Foster and his research associates have developed an adsorption filter made from wood waste that contains a catalyst that helps breaks the chemicals down.

Foster and his colleagues received a Natural Sciences and Engineering Research Council grant to demonstrate the new approach. The process is described in a recent article in Nature.

“We were very fortunate to get a few other grants specifically to scale this process up,” Foster said.

Foster and his research team at UBC team developed an activated carbon material made from wood chips. An iron-oxide catalyst is added to the surface.

Like other activated carbon filters, it can filter forever chemicals out of water. The catalyst breaks the chemicals down into less harmful elements, such as fluoride. Ultraviolet light can enhance the process.

“The novel part about ours is that it then destroys the PFAS,” Foster explained. “There are other... technologies out there, but we think we are the first that really absorbs and destroys. The key part is the destruction. There is no system out there that destroys PFAS.”
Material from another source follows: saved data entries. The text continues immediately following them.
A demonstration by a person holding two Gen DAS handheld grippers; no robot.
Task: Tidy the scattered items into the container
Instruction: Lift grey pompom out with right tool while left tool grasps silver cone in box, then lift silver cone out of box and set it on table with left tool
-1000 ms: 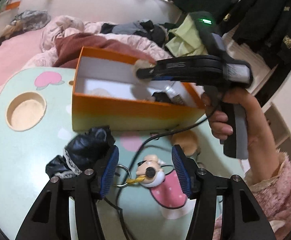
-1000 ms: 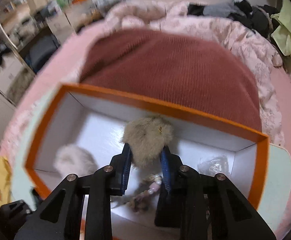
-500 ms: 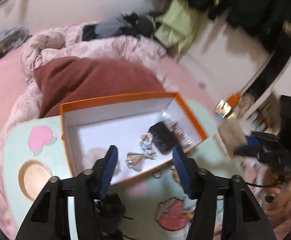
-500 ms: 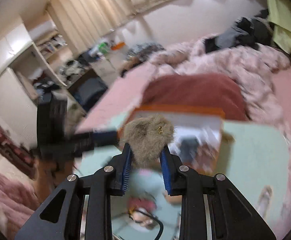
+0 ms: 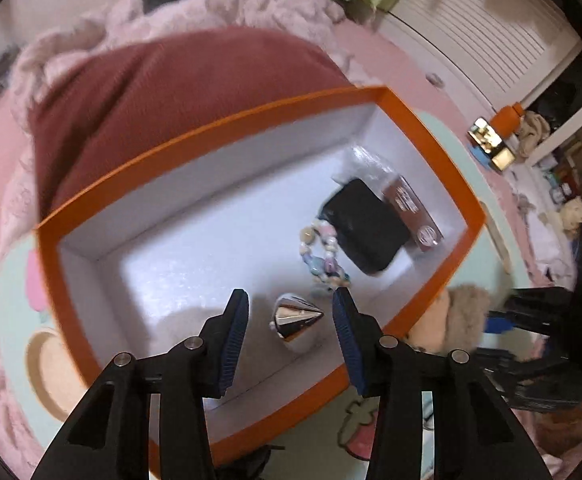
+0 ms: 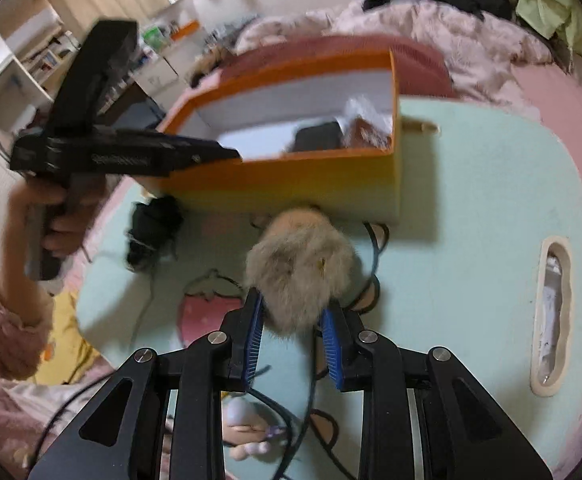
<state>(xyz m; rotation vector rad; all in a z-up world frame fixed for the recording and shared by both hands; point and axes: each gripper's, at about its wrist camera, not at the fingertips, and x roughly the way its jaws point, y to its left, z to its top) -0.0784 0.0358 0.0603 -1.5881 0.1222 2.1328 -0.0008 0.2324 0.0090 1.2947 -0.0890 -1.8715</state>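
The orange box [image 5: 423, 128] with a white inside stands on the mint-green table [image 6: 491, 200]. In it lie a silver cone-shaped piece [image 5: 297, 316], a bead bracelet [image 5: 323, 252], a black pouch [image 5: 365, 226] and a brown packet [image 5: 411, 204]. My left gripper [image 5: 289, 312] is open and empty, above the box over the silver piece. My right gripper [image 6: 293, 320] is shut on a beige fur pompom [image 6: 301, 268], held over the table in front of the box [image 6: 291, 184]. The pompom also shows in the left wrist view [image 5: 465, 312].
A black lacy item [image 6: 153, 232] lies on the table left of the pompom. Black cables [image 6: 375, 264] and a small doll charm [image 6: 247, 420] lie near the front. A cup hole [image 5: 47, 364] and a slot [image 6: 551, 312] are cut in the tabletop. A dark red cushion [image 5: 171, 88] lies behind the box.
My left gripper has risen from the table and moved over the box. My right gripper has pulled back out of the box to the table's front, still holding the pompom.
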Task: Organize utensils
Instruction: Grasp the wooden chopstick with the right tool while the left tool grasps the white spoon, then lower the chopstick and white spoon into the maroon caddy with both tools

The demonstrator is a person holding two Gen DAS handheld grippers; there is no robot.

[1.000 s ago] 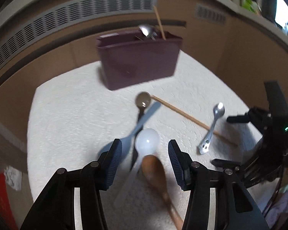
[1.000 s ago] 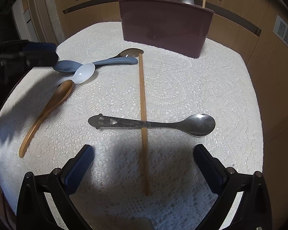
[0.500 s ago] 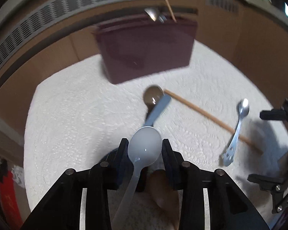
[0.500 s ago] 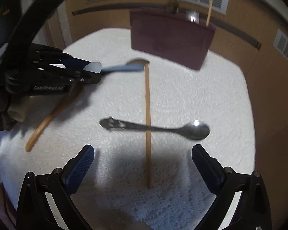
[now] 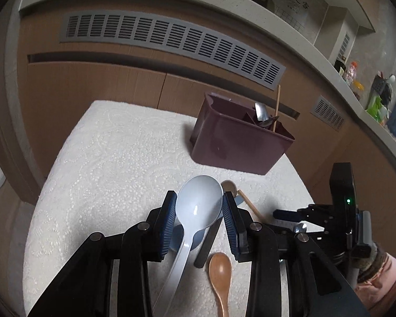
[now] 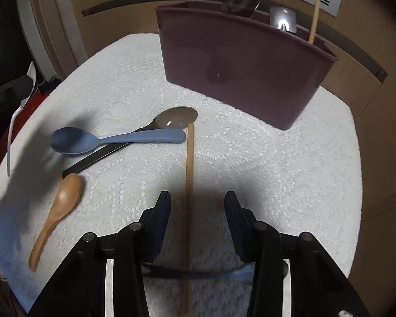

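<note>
The maroon caddy [image 6: 240, 68] holds 2 spoons and 1 chopstick. In front of it, the left gripper [image 5: 199, 211] clamps the white spoon [image 5: 198, 206]; the right gripper [image 6: 196, 208], jaws just narrowed, straddles the chopstick [image 6: 189, 163].

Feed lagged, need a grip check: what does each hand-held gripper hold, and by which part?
Left hand-held gripper: white spoon, clamped across its bowl. Right hand-held gripper: jaws just closing, nothing visibly gripped.
</note>
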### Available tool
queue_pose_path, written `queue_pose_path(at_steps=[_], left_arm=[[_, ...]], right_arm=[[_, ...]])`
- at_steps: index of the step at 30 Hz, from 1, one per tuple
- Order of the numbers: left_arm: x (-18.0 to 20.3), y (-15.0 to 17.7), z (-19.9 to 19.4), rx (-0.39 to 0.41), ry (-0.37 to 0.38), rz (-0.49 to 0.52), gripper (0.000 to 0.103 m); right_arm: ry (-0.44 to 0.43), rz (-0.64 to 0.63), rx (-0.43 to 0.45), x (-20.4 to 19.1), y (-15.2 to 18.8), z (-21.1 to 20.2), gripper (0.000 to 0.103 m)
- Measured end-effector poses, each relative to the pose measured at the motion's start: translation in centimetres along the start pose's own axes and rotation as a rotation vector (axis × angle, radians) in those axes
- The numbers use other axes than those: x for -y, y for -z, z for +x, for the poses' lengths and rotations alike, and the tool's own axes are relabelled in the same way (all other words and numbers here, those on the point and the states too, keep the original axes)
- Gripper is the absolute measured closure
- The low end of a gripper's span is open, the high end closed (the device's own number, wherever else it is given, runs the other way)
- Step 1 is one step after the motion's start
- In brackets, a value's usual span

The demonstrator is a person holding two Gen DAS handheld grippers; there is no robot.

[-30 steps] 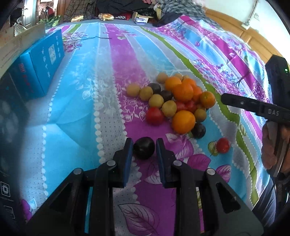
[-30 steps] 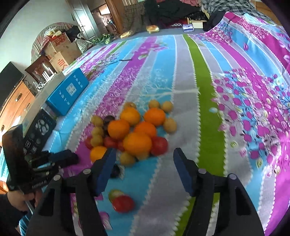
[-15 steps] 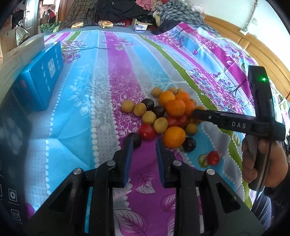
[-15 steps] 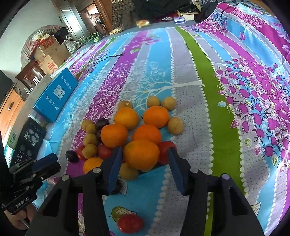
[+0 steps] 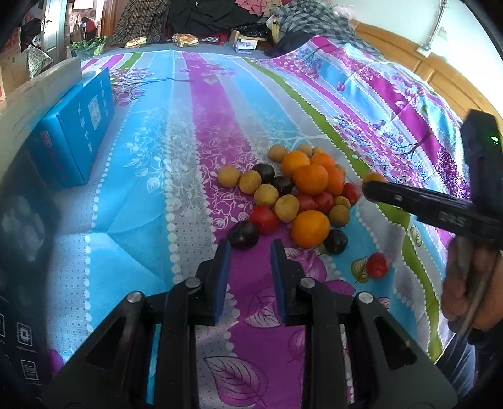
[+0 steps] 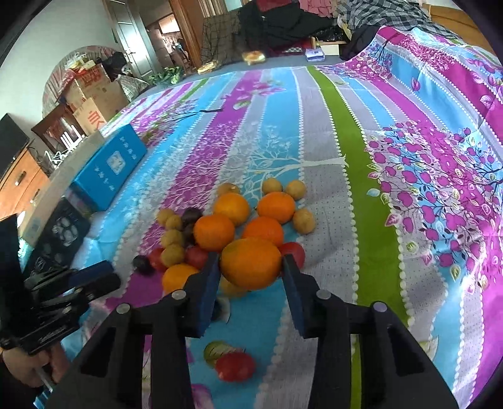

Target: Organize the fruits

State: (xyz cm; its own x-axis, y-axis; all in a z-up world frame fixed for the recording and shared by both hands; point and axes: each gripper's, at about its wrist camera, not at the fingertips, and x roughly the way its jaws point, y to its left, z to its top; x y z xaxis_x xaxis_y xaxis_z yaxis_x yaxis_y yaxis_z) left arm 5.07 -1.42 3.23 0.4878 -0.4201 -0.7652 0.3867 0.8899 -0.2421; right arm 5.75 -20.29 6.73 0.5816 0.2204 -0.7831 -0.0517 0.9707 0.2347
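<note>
A heap of fruit [image 5: 301,192] lies on a striped, flowered bedspread: oranges, small yellow-brown fruits, red tomatoes and dark plums. My left gripper [image 5: 250,251] is open and empty just short of a dark plum [image 5: 243,234] at the heap's near edge. My right gripper [image 6: 250,266] is shut on a large orange [image 6: 250,262] above the near side of the heap. That gripper also shows in the left wrist view [image 5: 408,201], with only a sliver of the orange visible at its tip. A lone red tomato [image 5: 377,265] lies apart on the right.
A blue box [image 5: 75,132] and a dark box [image 5: 19,220] lie along the left edge of the bed. Clothes and small items are piled at the far end [image 5: 220,19]. A wooden bed frame [image 5: 440,78] runs on the right.
My left gripper let go of the dark plum and drew back from it, open. My right gripper moved into the heap and closed on the large orange.
</note>
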Motion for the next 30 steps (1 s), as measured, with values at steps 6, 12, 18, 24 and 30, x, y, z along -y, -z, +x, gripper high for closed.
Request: queue_pose_path(at_steps=[6,12,18,24,30], left_arm=[[0.0,-0.1,2.0,-0.009,-0.011,-0.002,0.075],[-0.2,-0.1,3.3,-0.016,-0.036,-0.013,0.075],[-0.1,-0.4,3.6,-0.019,-0.042,-0.004,0.075],[0.0,-0.9,1.6,0.005,-0.091,-0.010,0.076],[0.2,-2.8,-4.3,0.077,-0.172,-0.033,0.076]], right_arm=[[-0.020,0.005,-0.021,-0.5,1.8,-0.9,0.059],[-0.023,0.018,-0.031,-0.1,2.2,-0.6,0.059],[-0.012,0.011,-0.026,-0.3,1.9,-0.3,0.059],[0.051,-0.038,-0.003,-1.4,1.1,-1.1,0.059],[0.091,-0.090,0.051,-3.5,-0.5,-3.7,0.059]])
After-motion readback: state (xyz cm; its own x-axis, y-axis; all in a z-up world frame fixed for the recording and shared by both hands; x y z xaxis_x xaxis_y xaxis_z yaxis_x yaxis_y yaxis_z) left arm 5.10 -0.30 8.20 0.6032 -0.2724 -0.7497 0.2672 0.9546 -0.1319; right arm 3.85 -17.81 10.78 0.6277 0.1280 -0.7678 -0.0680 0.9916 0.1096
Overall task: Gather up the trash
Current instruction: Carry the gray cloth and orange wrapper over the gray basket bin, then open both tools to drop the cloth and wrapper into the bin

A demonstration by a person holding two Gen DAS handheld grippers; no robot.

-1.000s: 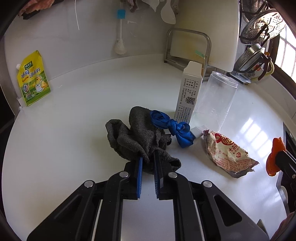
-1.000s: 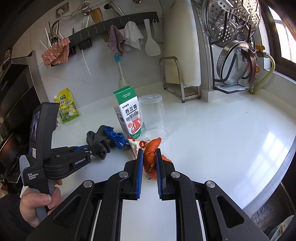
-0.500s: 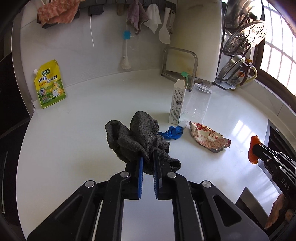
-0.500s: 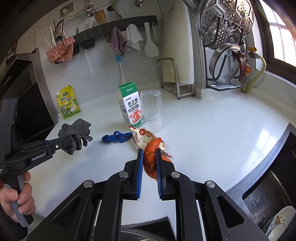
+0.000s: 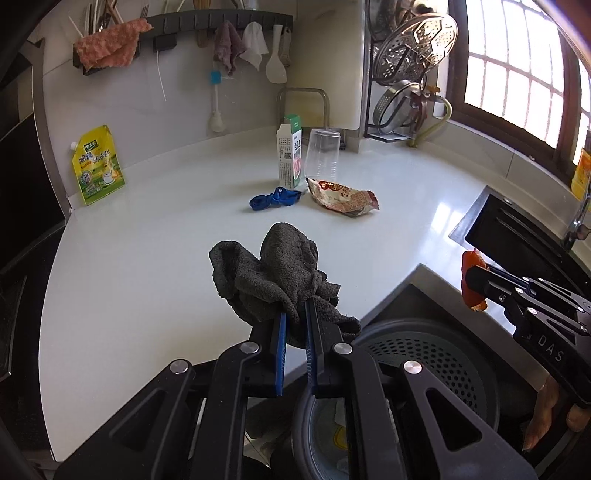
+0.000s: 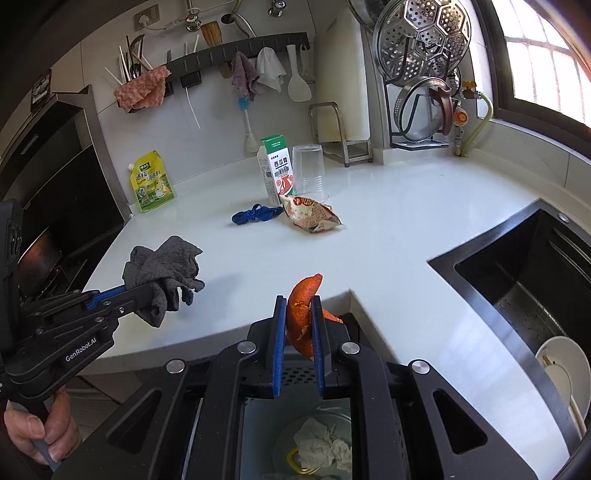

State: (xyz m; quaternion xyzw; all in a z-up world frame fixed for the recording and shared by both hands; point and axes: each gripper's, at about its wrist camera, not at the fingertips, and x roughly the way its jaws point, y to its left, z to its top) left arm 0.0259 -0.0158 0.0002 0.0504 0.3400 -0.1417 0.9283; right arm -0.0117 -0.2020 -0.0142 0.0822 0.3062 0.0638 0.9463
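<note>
My left gripper [image 5: 294, 317] is shut on a dark grey rag [image 5: 273, 273], held in the air over the counter's front edge; it also shows in the right wrist view [image 6: 162, 269]. My right gripper [image 6: 298, 310] is shut on an orange peel [image 6: 301, 299], above a grey perforated trash bin [image 5: 424, 354] that holds crumpled paper [image 6: 321, 446]. The peel shows in the left wrist view [image 5: 471, 273] too. On the white counter [image 5: 147, 258] lie a blue band [image 5: 273, 199], a red snack wrapper [image 5: 343, 197], a milk carton [image 5: 290, 155] and a clear cup [image 5: 323, 155].
A yellow pouch [image 5: 96, 164] leans on the back wall. A black sink [image 6: 524, 273] with a white dish [image 6: 561, 365] lies to the right. A cutting board stand [image 5: 304, 107], steamer rack [image 5: 413, 55] and hanging utensil rail [image 5: 207, 26] line the back.
Both grippers pulled back from the counter with the rag and the peel. They now hang past the front edge over the trash bin, which has come into view.
</note>
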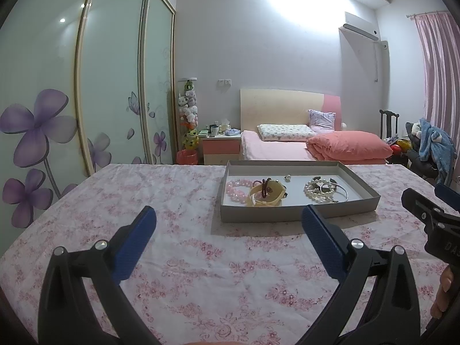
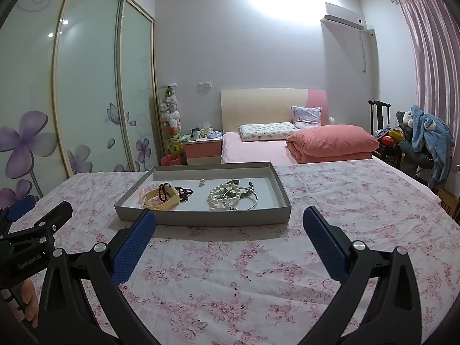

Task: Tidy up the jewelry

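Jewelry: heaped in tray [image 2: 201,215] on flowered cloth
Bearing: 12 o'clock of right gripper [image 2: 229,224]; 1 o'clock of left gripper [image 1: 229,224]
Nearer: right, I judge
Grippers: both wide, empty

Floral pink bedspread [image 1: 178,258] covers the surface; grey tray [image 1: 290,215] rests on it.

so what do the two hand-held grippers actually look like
Both match: the left hand-held gripper and right hand-held gripper have black plastic frames with silver round bolts and two fingers faced with textured blue pads. Small white lettering marks each body, partly unreadable. No cables or sleeves are visible.
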A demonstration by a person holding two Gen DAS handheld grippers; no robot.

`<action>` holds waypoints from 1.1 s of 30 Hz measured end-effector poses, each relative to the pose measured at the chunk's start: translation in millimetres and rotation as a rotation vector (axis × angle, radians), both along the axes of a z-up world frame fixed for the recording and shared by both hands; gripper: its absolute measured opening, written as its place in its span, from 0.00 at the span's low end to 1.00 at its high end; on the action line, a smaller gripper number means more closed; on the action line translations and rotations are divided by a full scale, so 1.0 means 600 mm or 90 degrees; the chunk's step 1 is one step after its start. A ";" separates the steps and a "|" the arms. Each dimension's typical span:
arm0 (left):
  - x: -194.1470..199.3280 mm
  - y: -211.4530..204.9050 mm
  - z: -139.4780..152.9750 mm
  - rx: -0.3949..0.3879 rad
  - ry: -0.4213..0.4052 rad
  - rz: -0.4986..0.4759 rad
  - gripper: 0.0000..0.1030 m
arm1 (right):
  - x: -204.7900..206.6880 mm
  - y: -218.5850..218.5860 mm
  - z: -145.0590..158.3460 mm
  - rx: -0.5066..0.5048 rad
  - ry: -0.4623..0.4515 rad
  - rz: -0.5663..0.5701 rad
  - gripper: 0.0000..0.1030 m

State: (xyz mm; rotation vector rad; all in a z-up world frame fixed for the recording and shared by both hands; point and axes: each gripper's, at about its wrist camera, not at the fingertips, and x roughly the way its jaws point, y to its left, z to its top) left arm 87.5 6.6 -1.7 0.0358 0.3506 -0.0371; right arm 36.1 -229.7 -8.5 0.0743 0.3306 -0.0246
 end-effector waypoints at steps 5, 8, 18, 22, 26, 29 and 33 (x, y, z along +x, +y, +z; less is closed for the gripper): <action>0.001 0.000 0.000 0.002 -0.004 0.001 0.96 | -0.002 0.003 0.000 0.005 -0.003 -0.002 0.98; 0.001 0.001 0.001 0.002 -0.005 0.002 0.96 | 0.001 0.003 0.001 0.005 -0.003 -0.002 0.98; 0.002 0.001 0.001 0.000 -0.003 0.002 0.96 | 0.002 0.004 0.001 0.005 -0.002 -0.002 0.98; 0.002 -0.002 0.001 0.000 0.000 0.002 0.96 | 0.002 0.004 0.001 0.006 -0.002 -0.002 0.98; 0.000 -0.007 0.003 0.000 -0.002 0.001 0.96 | 0.001 0.006 0.001 0.005 -0.003 -0.002 0.98; -0.001 -0.009 0.003 0.000 -0.003 0.000 0.96 | 0.002 0.004 0.003 0.005 -0.003 -0.002 0.98; -0.001 -0.009 0.003 0.000 -0.002 0.001 0.96 | 0.002 0.004 0.003 0.006 -0.002 -0.001 0.98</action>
PFAS levels tend to be found in higher concentrations in areas that produce or use the chemicals, Foster said. In Canada, for example, they have been found in elevated levels near Canadian Forces bases, where water bombers are loaded with fire retardant for fighting forest fires. PFAS are used in the chemical foams used to suffocate fires.

Foster notes that some municipalities already use activated charcoal filters in their water treatment plants.

“For those, it would be a drop-in solution,” Foster said.

Foster and his team are currently working on small water filtration systems that could be used in a single family home.

“We’re starting small,” Foster said. “We want to be able to hopefully sell smaller units in 2025. That is our first beach-head market – small systems. That could be for individual homes.”

One of the bigger markets for ReAct Materials’ filters is likely to be the U.S., where the Environmental Protection Agency has recently established new regulations for forever chemicals levels in drinking water.

“They’ve said their municipalities have five years to solve this problem,” Foster said. “They have three years to figure whether they do have a problem, and two more years to implement a solution. That was just announced earlier this year.”

Foster said ReAct Materials plans to try to raise some seed funding to start building the smaller filtration systems for sale in 2025.

“We have lab-scale prototypes, and we want to go to much bigger prototypes.”